**Exercise requirements:** Starting at the line that contains "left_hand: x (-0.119" and ending at the line that contains "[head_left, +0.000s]", the lines below are to be given again exactly, with nothing added.

Extracted records: Begin

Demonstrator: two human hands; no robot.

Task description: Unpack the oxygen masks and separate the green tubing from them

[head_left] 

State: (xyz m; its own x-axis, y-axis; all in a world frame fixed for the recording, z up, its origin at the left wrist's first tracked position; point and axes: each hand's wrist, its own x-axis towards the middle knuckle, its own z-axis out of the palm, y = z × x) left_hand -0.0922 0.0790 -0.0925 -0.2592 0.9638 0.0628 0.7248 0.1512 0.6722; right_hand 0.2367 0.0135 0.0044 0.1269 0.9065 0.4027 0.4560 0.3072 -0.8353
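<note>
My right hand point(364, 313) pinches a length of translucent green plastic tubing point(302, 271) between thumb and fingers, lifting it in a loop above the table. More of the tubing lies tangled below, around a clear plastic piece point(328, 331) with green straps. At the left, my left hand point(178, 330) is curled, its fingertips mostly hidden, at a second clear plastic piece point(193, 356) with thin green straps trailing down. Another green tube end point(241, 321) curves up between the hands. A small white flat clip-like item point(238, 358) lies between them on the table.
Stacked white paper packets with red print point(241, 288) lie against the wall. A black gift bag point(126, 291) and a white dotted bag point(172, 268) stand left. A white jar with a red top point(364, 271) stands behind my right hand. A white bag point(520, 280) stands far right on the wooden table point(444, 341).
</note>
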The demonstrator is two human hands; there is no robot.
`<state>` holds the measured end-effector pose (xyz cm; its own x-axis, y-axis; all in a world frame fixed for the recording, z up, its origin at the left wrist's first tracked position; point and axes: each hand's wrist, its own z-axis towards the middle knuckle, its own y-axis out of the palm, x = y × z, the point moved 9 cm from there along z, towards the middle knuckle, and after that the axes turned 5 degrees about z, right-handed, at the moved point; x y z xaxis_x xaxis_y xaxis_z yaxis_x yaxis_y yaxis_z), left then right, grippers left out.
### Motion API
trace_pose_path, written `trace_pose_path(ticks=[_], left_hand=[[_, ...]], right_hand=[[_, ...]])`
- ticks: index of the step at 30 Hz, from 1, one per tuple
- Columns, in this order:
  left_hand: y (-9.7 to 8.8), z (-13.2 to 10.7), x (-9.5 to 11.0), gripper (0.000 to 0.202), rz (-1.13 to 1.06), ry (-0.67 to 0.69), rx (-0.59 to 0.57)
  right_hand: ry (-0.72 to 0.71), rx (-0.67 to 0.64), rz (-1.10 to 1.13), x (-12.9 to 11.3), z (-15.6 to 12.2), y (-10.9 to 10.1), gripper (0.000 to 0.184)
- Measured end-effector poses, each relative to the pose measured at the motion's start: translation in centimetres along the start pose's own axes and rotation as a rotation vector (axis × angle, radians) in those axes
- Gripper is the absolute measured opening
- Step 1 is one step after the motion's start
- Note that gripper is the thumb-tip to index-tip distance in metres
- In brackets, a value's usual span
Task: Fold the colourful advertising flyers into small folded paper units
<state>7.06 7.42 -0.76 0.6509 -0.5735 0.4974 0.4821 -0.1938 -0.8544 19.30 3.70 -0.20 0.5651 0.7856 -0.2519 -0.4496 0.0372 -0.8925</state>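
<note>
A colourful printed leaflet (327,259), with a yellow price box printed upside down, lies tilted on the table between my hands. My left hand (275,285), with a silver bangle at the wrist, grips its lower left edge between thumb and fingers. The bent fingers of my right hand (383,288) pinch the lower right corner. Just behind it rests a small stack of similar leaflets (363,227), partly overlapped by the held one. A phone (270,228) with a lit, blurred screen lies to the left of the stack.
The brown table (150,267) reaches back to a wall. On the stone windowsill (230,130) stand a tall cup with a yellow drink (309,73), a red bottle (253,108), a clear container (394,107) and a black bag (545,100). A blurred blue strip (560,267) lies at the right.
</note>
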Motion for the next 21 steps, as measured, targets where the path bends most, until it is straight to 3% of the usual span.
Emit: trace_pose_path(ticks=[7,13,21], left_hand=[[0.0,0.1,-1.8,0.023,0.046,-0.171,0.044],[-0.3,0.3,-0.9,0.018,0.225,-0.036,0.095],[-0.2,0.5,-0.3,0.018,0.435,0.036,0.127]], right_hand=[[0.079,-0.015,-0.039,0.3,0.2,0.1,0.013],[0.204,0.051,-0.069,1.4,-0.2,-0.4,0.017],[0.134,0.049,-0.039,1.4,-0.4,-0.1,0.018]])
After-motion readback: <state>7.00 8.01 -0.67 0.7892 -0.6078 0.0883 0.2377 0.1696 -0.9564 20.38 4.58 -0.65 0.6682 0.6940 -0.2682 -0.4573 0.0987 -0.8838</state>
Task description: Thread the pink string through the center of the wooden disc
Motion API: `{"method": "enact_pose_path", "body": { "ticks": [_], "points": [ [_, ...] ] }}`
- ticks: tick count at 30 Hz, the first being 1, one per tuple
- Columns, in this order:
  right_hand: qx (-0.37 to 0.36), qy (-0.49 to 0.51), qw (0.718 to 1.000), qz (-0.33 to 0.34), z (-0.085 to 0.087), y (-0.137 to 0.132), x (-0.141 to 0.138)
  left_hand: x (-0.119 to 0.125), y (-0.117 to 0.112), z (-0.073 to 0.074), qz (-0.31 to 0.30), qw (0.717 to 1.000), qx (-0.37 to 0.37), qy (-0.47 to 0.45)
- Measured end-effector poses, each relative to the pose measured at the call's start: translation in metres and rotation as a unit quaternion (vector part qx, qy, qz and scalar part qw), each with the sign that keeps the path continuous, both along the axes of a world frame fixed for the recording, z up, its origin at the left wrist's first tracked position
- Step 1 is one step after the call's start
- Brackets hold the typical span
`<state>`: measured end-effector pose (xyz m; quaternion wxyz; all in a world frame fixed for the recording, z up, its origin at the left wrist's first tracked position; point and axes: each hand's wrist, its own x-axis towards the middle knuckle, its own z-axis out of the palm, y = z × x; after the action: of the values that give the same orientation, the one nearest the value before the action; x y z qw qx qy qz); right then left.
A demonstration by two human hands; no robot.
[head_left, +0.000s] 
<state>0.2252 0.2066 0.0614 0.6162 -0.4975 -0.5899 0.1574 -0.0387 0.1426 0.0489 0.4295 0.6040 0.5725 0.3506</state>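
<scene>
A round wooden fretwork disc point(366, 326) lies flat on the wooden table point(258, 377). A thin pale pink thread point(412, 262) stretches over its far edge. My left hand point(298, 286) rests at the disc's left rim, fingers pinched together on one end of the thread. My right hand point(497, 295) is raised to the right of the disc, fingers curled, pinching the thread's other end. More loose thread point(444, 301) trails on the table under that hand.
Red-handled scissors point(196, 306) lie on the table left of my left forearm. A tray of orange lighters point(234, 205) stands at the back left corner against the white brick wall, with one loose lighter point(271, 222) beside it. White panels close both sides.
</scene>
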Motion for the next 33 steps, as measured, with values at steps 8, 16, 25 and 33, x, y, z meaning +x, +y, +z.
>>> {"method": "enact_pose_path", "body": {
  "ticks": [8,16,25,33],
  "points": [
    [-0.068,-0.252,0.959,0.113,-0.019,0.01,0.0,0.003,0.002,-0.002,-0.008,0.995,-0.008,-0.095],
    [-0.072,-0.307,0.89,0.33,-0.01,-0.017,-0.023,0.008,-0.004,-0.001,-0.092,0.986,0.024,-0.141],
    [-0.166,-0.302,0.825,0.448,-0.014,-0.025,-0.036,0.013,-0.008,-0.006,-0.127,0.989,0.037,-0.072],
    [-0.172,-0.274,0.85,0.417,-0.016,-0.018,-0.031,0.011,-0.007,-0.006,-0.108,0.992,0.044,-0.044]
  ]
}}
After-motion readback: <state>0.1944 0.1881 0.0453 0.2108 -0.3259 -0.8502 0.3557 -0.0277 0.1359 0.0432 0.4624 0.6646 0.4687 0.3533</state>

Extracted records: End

**Your solution:**
  left_hand: x (-0.119 to 0.125), y (-0.117 to 0.112), z (-0.073 to 0.074), qz (-0.31 to 0.30), qw (0.717 to 1.000), qx (-0.37 to 0.37), qy (-0.47 to 0.45)
- Measured end-effector poses, each relative to the pose measured at the call's start: translation in metres and rotation as a unit quaternion (vector part qx, qy, qz and scalar part qw), each with the sign that keeps the path continuous, both along the axes of a world frame fixed for the recording, z up, its origin at the left wrist's first tracked position
- Step 1 is one step after the call's start
- Brackets hold the typical span
`<state>`: measured end-effector pose (xyz m; quaternion wxyz; all in a world frame fixed for the recording, z up, its origin at the left wrist's first tracked position; point and axes: each hand's wrist, its own x-axis towards the middle knuckle, its own z-axis out of the palm, y = z × x; after the action: of the values that give the same orientation, the one nearest the value before the action; x y z qw qx qy qz); right then left.
A demonstration by two human hands; no robot.
[head_left, +0.000s] 

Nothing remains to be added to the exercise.